= Beginning of Section =
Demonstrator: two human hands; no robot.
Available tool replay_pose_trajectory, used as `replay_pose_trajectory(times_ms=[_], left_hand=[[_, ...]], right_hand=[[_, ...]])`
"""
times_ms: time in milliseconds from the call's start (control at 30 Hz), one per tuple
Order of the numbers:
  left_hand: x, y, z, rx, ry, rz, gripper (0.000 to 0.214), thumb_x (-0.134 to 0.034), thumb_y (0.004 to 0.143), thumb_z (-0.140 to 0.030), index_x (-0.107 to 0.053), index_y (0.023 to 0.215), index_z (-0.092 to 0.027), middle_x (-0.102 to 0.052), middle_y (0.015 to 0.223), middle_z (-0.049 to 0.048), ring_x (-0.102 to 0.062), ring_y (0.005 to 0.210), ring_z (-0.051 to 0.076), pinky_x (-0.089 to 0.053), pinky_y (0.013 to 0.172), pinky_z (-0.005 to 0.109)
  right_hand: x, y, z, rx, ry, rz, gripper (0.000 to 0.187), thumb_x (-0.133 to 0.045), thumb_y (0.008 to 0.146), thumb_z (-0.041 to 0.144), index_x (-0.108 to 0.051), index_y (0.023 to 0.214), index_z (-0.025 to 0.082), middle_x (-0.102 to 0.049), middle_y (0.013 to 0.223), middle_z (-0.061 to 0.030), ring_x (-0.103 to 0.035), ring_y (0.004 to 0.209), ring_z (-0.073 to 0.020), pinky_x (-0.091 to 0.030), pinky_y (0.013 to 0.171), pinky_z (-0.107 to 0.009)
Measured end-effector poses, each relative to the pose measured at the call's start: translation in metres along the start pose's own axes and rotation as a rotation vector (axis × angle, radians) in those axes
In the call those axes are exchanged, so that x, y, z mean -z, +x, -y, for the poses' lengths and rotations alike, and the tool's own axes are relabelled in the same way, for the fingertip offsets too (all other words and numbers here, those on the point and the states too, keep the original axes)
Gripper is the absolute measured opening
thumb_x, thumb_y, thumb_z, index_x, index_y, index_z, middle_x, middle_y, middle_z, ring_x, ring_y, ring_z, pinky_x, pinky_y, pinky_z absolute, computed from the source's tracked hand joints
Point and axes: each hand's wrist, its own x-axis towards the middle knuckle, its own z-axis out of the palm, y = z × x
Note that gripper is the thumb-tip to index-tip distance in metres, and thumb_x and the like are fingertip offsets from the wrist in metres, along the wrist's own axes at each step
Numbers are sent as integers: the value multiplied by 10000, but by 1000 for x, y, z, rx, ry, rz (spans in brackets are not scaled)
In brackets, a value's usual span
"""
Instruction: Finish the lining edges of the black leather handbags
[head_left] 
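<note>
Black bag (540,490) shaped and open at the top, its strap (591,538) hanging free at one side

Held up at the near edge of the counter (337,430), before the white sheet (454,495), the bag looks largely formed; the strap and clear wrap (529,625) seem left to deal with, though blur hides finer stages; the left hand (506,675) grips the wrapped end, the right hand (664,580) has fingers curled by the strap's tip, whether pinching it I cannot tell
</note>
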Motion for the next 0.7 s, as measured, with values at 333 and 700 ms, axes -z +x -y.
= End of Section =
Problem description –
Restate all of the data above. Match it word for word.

Solved problem –
Demonstrator: two human hands; no robot.
Available tool replay_pose_trajectory, used as `replay_pose_trajectory(times_ms=[_], left_hand=[[_, ...]], right_hand=[[_, ...]])`
"""
times_ms: time in milliseconds from the call's start (control at 30 Hz), one per tuple
Order of the numbers:
  left_hand: x, y, z, rx, ry, rz, gripper (0.000 to 0.214), thumb_x (-0.134 to 0.034), thumb_y (0.004 to 0.143), thumb_z (-0.140 to 0.030), index_x (-0.107 to 0.053), index_y (0.023 to 0.215), index_z (-0.092 to 0.027), middle_x (-0.102 to 0.052), middle_y (0.015 to 0.223), middle_z (-0.049 to 0.048), ring_x (-0.102 to 0.062), ring_y (0.005 to 0.210), ring_z (-0.051 to 0.076), pinky_x (-0.089 to 0.053), pinky_y (0.013 to 0.172), pinky_z (-0.005 to 0.109)
  right_hand: x, y, z, rx, ry, rz, gripper (0.000 to 0.187), thumb_x (-0.133 to 0.045), thumb_y (0.008 to 0.146), thumb_z (-0.041 to 0.144), index_x (-0.108 to 0.051), index_y (0.023 to 0.214), index_z (-0.025 to 0.082), middle_x (-0.102 to 0.049), middle_y (0.013 to 0.223), middle_z (-0.061 to 0.030), ring_x (-0.103 to 0.035), ring_y (0.004 to 0.209), ring_z (-0.073 to 0.020), pinky_x (-0.091 to 0.030), pinky_y (0.013 to 0.171), pinky_z (-0.107 to 0.009)
Measured end-effector poses, each relative to the pose measured at the call's start: translation in metres along the start pose's own axes and rotation as a rotation vector (axis × angle, radians) in those axes
In the call those axes are exchanged, so that x, y, z mean -z, +x, -y, for the poses' lengths and rotations alike, and the tool's own axes are relabelled in the same way, for the fingertip offsets too (all other words and numbers here, those on the point and the states too, keep the original axes)
Gripper is the absolute measured opening
thumb_x, thumb_y, thumb_z, index_x, index_y, index_z, middle_x, middle_y, middle_z, ring_x, ring_y, ring_z, pinky_x, pinky_y, pinky_z absolute, computed from the source's tracked hand joints
Point and axes: each hand's wrist, its own x-axis towards the middle knuckle, its own z-axis out of the palm, y = z × x
Note that gripper is the thumb-tip to index-tip distance in metres, and thumb_x and the like are fingertip offsets from the wrist in metres, along the wrist's own axes at each step
Numbers are sent as integers: the value multiplied by 10000, but by 1000 for x, y, z, rx, ry, rz (spans in brackets are not scaled)
In brackets, a value's usual span
"""
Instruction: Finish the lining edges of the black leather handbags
[head_left] 
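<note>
Black bag (540,490) shaped and open at the top, its strap (591,538) hanging free at one side

Held up at the near edge of the counter (337,430), before the white sheet (454,495), the bag looks largely formed; the strap and clear wrap (529,625) seem left to deal with, though blur hides finer stages; the left hand (506,675) grips the wrapped end, the right hand (664,580) has fingers curled by the strap's tip, whether pinching it I cannot tell
</note>
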Motion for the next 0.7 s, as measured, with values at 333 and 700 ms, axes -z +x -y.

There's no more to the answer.